■ **Requirement**: Apart from the pictures, everything in the lines below must be printed exactly.
*** Data shown Section Begins ***
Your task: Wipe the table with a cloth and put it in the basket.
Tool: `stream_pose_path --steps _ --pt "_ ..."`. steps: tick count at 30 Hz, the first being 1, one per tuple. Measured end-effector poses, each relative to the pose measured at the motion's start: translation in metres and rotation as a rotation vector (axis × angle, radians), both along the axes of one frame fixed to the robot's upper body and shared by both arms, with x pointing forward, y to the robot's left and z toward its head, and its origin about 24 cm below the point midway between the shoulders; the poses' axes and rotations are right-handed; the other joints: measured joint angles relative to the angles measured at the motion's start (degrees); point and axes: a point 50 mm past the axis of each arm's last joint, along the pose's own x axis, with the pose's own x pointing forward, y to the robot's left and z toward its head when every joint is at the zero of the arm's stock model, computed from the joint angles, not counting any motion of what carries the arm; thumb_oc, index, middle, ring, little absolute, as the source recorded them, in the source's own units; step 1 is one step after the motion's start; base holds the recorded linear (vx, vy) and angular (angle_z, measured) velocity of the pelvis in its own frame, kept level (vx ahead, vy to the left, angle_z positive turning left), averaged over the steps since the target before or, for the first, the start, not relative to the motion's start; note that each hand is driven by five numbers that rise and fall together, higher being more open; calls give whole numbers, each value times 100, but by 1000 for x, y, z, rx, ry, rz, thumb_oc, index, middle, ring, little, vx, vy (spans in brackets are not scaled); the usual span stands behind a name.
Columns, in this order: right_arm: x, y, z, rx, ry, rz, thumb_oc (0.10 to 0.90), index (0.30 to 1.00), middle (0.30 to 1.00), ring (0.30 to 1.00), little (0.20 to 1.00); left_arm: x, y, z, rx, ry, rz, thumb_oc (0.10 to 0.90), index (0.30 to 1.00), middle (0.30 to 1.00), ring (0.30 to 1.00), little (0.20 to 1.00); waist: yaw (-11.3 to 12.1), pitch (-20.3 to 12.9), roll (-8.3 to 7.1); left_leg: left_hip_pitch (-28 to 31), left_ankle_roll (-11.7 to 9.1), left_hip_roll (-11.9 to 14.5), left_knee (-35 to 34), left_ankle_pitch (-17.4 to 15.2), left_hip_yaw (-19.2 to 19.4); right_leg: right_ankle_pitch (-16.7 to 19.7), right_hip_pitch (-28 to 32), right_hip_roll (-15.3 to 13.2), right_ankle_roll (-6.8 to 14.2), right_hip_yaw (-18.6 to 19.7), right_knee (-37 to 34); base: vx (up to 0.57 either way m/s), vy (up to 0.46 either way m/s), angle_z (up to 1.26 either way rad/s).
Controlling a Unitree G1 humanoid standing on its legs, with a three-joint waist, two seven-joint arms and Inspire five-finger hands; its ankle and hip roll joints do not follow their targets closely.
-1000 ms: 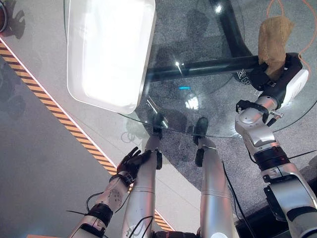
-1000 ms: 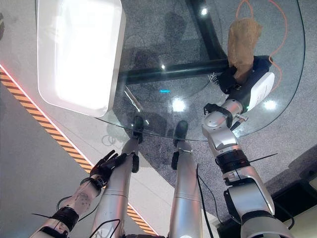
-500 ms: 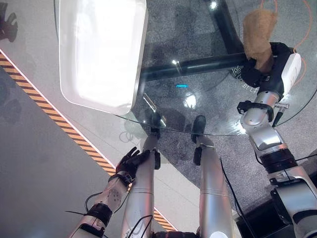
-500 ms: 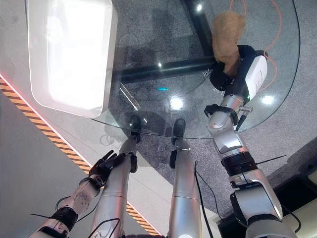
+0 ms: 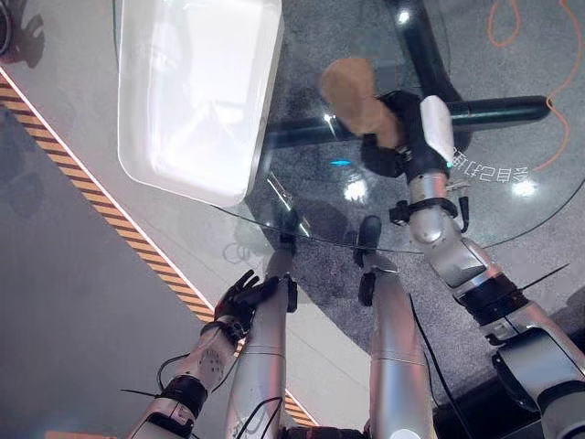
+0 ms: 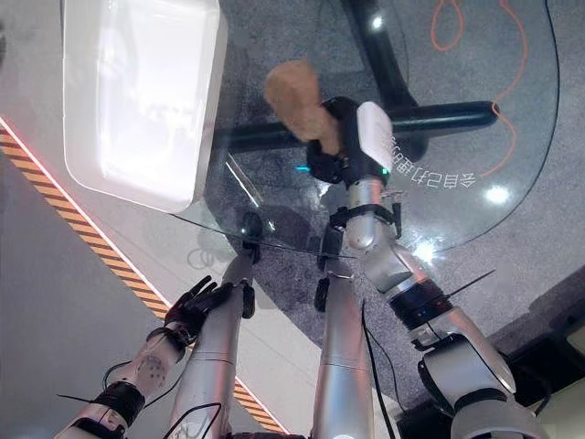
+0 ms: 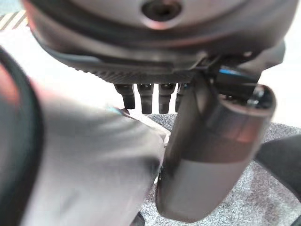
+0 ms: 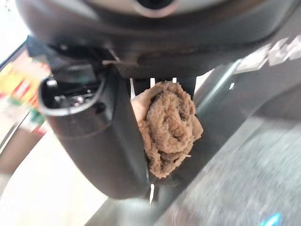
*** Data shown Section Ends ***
■ **Response**:
Your task: Wipe the table with a cloth and put it in the basket.
Tool: `stream_pose_path --steps _ --pt "_ ..."`. steps: tick count at 30 Hz, the first being 1, one per tuple. Measured end-effector poses, each relative to the pose measured at the motion's start: translation in metres and rotation as a rotation vector (axis × angle, radians), both along the axes of one frame fixed to the robot's upper body and shared by both arms, with x pointing forward, y to the robot's left and z toward its head, and its origin about 24 cm below the point midway between the shoulders; the poses' axes and rotations are right-handed; the other joints: measured joint angles relative to the angles measured at the motion's start (degrees); point and axes: a point 50 mm past the axis of each arm's last joint, along the pose's own x axis, with the pose's own x pointing forward, y to the robot's left and z toward its head when every joint is at the zero of the arm's stock model, computed from the joint angles, not counting any motion of what carries the arm; thumb_oc, index, middle, ring, little absolute, as the source recorded them, in the source's own units; step 1 is one step after the motion's start; base holds the recorded linear (vx, vy) and angular (angle_z, measured) velocity of the pelvis in its own frame, kept level (vx ahead, vy to the left, angle_z positive turning left), averaged over the steps since the target before or, for the first, the start, not relative to the motion's start; note that each hand is driven by five numbers that rise and fall together, higher being more open; calls give whole numbers, each value times 100, but by 1000 for x, y, z, rx, ry, rz, thumb_oc, index, middle, ring, little, vx, vy (spans in brackets are not scaled); the usual span stands behind a name.
Columns, in this order: right_arm: x, y, z, rx, ry, rz, thumb_oc (0.10 to 0.90), index (0.30 to 1.00), middle (0.30 to 1.00), ring (0.30 to 1.00), little (0.20 to 1.00); left_arm: x, y, z, rx, ry, rz, thumb_oc (0.10 to 0.90), index (0.30 to 1.00), middle (0.30 to 1.00), ring (0.30 to 1.00), little (0.20 to 1.00); waist: yaw (-11.3 to 12.1), pitch (-20.3 to 12.9), roll (-8.3 to 7.1); left_leg: left_hip_pitch (-28 to 31), left_ankle_roll (-11.7 to 9.1), left_hip_roll (-11.9 to 14.5), left_knee (-35 to 34), left_ankle_pitch (-17.4 to 15.2), left_hip_yaw (-19.2 to 19.4); right_leg: right_ankle_pitch (-16.7 to 19.7), right_hip_pitch (-28 to 32), right_hip_roll (-15.3 to 13.2), right_ankle_roll (-6.8 to 14.2), right_hip_yaw (-18.6 to 19.7), right_knee (-37 to 34); base: vx (up to 0.57 either way m/s), vy (up to 0.46 either way m/s), angle_z (up to 1.26 either way rad/s).
Controlling a Unitree G1 humanoid standing on its legs, with a three-joint waist, two seven-joint arms and Inspire five-finger hands; its ankle and hip roll joints do not follow their targets closely.
-1000 ms: 
-1000 ms: 
-500 ms: 
-500 ms: 
+0 ms: 
+0 ms: 
+0 ms: 
+0 ms: 

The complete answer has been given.